In April 2024, the U.S. Preventive Services Task Force issued a finalized recommendation that women should begin mammograms at age 40 (first issued as a draft in May 2023). This was a major change to its previous recommendation that women under 50 should not have routine screening mammograms unless in a high-risk category.

Factors linked to increased risk of breast cancer

All women with a first degree relative with breast cancer are at increased risk compared to the general population, not just those with family members who have harmful BRCA1 or BRCA2 mutations. In addition, women with a history of benign fibrocystic breast disease, previous breast biopsy, and use of hormone replacement therapy (HRT) (for example, after early hysterectomy) are at increased risk of breast cancer.
There are also some factors relating to prenatal, childhood and adolescent exposures that influence breast cancer risk later in adulthood. For example, high birth weight (and long length at birth) has been linked to increased risk (see our article on the prenatal period and infancy for more information). Early age at menarche (first period), which increases premenopausal cumulative estrogen exposure, also appears to increase subsequent breast cancer risk (see childhood and puberty). Use of tobacco, alcohol or birth control pills starting during the teenage years also disproportionately increases breast cancer risk compared to later use (see teenage years and young adulthood).
In addition, certain occupations have been linked to increased breast cancer risk. These include those with significant exposures to night shift work, ionizing radiation, petroleum-based chemicals such as organic solvents, car and truck exhaust, dyes and inks, pesticides and herbicides. It is difficult to quantify the degree of additional risk conferred by such exposures, however it can be meaningful.
Unfortunately, most cases of breast cancer among women in their 40s are found in those not in a traditional high risk group. For example, one study of women aged 40 to 49 (who were screened with mammograms and found to have breast cancer) reported that invasive breast cancer was diagnosed with equal frequency in women presenting with or without a family history.
Women with dense breasts are more likely to develop breast cancer than those whose breasts consist almost entirely of fat. However, a woman's degree of mammographic density will not be measured until her first mammogram.
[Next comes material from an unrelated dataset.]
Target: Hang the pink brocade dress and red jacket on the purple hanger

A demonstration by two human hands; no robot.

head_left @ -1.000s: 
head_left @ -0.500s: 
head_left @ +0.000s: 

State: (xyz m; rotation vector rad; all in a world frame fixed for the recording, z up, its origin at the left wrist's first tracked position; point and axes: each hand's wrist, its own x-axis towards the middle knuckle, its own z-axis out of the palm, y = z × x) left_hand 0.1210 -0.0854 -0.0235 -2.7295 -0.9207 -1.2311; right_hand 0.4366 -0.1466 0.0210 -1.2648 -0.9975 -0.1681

Women of color are at higher risk of aggressive BC at young age

White women of predominantly European background are more likely to develop breast cancer during their lifetimes than African Americans, Latinas and some Asian American groups. However, when African-American women do develop breast cancer, they tend to be younger (57 year median age at diagnosis compared to 62 to 64 years for whites) and are more likely to have aggressive disease such as triple negative (ER-/PR-/HER2-) or inflammatory breast cancer (IBC). Latinas, as well as women with Indian and Pakistani heritage living in the U.S., are also more likely to be younger at diagnosis (54 to 55 years) and to be diagnosed with triple negative disease. This suggests that starting mammograms at age 40 may be particularly important for many non-white women even if they have no other obvious risk factors.

Overdiagnosis is not solved by restricting the use of mammograms

The latest U.S. Preventive Services Task Force recommendation also states that screening take place every other year through age 74. The underlying problem contributing to overdiagnosis is not that women are having unnecessary mammograms but rather that mammograms need to improve. False positives, false negatives, and problems evaluating mammograms of women with dense breasts are all emblematic of difficulties with regard to mammogram accuracy. More precise screening mammograms and other forms of breast cancer screening are needed.